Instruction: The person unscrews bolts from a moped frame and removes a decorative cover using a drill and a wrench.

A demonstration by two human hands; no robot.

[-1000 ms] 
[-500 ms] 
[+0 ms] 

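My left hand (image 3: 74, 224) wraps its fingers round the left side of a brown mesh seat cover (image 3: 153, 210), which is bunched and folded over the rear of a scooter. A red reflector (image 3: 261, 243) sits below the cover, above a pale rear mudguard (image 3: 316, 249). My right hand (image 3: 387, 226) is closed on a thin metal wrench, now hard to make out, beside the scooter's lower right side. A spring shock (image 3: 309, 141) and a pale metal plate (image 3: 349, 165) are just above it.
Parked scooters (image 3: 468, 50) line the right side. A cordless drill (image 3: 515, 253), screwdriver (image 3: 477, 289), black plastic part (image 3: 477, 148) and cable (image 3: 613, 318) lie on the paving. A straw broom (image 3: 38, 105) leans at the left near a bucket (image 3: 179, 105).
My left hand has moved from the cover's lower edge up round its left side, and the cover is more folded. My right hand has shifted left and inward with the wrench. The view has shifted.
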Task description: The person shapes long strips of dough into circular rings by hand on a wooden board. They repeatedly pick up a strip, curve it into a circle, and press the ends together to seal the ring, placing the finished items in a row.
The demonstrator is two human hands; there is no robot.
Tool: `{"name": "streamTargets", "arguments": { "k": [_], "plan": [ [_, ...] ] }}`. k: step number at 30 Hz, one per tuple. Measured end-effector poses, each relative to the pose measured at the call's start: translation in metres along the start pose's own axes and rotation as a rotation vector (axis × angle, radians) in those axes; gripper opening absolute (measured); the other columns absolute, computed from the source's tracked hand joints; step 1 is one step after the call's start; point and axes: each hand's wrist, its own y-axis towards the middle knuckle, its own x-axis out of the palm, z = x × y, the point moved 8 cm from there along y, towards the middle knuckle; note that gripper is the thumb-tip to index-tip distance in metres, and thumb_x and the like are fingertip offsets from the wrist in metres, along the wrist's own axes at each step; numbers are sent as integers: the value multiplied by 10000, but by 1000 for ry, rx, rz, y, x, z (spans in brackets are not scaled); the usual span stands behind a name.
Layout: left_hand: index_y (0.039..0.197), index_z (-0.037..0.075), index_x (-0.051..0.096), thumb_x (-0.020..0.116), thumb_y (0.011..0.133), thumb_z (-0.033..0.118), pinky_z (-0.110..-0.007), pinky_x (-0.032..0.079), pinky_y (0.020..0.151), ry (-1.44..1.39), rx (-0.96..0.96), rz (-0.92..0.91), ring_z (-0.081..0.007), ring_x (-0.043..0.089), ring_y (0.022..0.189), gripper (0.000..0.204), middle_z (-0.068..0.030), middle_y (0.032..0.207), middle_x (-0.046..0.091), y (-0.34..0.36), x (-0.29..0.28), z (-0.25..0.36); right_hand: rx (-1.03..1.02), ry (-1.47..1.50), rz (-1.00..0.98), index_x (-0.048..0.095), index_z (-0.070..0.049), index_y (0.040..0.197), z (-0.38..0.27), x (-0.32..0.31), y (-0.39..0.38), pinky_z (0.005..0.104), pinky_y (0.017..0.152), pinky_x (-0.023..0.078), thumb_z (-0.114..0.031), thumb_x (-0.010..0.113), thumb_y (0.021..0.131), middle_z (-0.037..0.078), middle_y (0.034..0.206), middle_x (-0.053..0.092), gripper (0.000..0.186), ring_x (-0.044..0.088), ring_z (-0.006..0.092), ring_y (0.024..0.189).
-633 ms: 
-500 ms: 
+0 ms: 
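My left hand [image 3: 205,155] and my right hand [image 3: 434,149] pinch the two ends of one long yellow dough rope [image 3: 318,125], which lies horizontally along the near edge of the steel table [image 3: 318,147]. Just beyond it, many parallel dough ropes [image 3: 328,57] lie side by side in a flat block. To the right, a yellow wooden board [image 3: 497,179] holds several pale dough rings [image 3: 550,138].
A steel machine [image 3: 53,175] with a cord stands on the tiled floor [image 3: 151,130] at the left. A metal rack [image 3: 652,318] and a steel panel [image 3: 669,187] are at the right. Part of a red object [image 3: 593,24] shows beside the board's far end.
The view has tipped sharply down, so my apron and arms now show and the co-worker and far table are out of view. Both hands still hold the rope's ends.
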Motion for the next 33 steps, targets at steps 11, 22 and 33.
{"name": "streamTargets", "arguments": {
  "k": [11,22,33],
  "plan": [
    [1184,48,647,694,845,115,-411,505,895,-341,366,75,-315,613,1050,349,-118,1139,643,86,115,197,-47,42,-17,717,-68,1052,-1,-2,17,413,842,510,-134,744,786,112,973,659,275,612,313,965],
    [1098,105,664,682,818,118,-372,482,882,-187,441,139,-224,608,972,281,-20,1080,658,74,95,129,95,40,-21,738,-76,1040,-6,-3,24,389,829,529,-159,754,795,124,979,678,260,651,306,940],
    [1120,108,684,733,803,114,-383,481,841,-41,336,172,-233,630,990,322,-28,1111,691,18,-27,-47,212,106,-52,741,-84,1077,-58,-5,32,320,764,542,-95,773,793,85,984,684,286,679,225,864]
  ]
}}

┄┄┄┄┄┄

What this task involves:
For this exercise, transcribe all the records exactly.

Answer for this exercise:
Instruction: The person unscrews bolts from a moped frame and removes a decorative cover using a drill and a wrench.

A demonstration by two human hands; no robot.

[-1000 ms] 
[-500 ms] 
[+0 ms] 

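My left hand (image 3: 74, 224) wraps its fingers round the left side of a brown mesh seat cover (image 3: 153, 210), which is bunched and folded over the rear of a scooter. A red reflector (image 3: 261, 243) sits below the cover, above a pale rear mudguard (image 3: 316, 249). My right hand (image 3: 387, 226) is closed on a thin metal wrench, now hard to make out, beside the scooter's lower right side. A spring shock (image 3: 309, 141) and a pale metal plate (image 3: 349, 165) are just above it.
Parked scooters (image 3: 468, 50) line the right side. A cordless drill (image 3: 515, 253), screwdriver (image 3: 477, 289), black plastic part (image 3: 477, 148) and cable (image 3: 613, 318) lie on the paving. A straw broom (image 3: 38, 105) leans at the left near a bucket (image 3: 179, 105).
My left hand has moved from the cover's lower edge up round its left side, and the cover is more folded. My right hand has shifted left and inward with the wrench. The view has shifted.
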Task description: The person shapes long strips of dough into circular rings by hand on a wooden board. They repeatedly pick up a strip, curve it into a circle, and press the ends together to seal the ring, placing the finished items in a row.
The demonstrator is two human hands; there is no robot.
Tool: `{"name": "streamTargets", "arguments": { "k": [_], "plan": [ [_, ...] ] }}`. k: step number at 30 Hz, one per tuple. Measured end-effector poses, each relative to the pose measured at the call's start: translation in metres along the start pose's own axes and rotation as a rotation vector (axis × angle, radians) in those axes; gripper opening absolute (measured); the other columns absolute, computed from the source's tracked hand joints; step 1 is one step after the call's start; point and axes: each hand's wrist, its own y-axis towards the middle knuckle, its own x-axis out of the palm, z = x × y, the point moved 8 cm from there along y, towards the middle knuckle; note that gripper is the thumb-tip to index-tip distance in metres, and thumb_x and the like are fingertip offsets from the wrist in metres, along the wrist's own axes at each step; numbers are sent as integers: the value multiplied by 10000, but by 1000 for ry, rx, rz, y, x, z (spans in brackets are not scaled); the usual span stands behind a name.
Layout: left_hand: index_y (0.039..0.197), index_z (-0.037..0.075), index_x (-0.051..0.096), thumb_x (-0.020..0.116), thumb_y (0.011..0.133), thumb_z (-0.033..0.118), pinky_z (-0.110..-0.007), pinky_x (-0.032..0.079), pinky_y (0.020..0.151), ry (-1.44..1.39), rx (-0.96..0.96), rz (-0.92..0.91), ring_z (-0.081..0.007), ring_x (-0.043..0.089), ring_y (0.022..0.189), gripper (0.000..0.204), middle_z (-0.068..0.030), middle_y (0.032..0.207), middle_x (-0.046..0.091), y (-0.34..0.36), x (-0.29..0.28), z (-0.25..0.36); right_hand: rx (-1.03..1.02), ry (-1.47..1.50), rz (-1.00..0.98), index_x (-0.048..0.095), index_z (-0.070..0.049), index_y (0.040..0.197), z (-0.38..0.27), x (-0.32..0.31), y (-0.39..0.38), pinky_z (0.005..0.104), pinky_y (0.017..0.152), pinky_x (-0.023..0.078), thumb_z (-0.114..0.031), thumb_x (-0.010..0.113), thumb_y (0.021..0.131), middle_z (-0.037..0.078), middle_y (0.034..0.206), middle_x (-0.053..0.092), gripper (0.000..0.186), ring_x (-0.044..0.088), ring_z (-0.006..0.092), ring_y (0.024..0.189).
-633 ms: 
-500 ms: 
+0 ms: 
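My left hand [image 3: 205,155] and my right hand [image 3: 434,149] pinch the two ends of one long yellow dough rope [image 3: 318,125], which lies horizontally along the near edge of the steel table [image 3: 318,147]. Just beyond it, many parallel dough ropes [image 3: 328,57] lie side by side in a flat block. To the right, a yellow wooden board [image 3: 497,179] holds several pale dough rings [image 3: 550,138].
A steel machine [image 3: 53,175] with a cord stands on the tiled floor [image 3: 151,130] at the left. A metal rack [image 3: 652,318] and a steel panel [image 3: 669,187] are at the right. Part of a red object [image 3: 593,24] shows beside the board's far end.
The view has tipped sharply down, so my apron and arms now show and the co-worker and far table are out of view. Both hands still hold the rope's ends.
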Motion for the next 33 steps, targets at steps 11, 22 and 33.
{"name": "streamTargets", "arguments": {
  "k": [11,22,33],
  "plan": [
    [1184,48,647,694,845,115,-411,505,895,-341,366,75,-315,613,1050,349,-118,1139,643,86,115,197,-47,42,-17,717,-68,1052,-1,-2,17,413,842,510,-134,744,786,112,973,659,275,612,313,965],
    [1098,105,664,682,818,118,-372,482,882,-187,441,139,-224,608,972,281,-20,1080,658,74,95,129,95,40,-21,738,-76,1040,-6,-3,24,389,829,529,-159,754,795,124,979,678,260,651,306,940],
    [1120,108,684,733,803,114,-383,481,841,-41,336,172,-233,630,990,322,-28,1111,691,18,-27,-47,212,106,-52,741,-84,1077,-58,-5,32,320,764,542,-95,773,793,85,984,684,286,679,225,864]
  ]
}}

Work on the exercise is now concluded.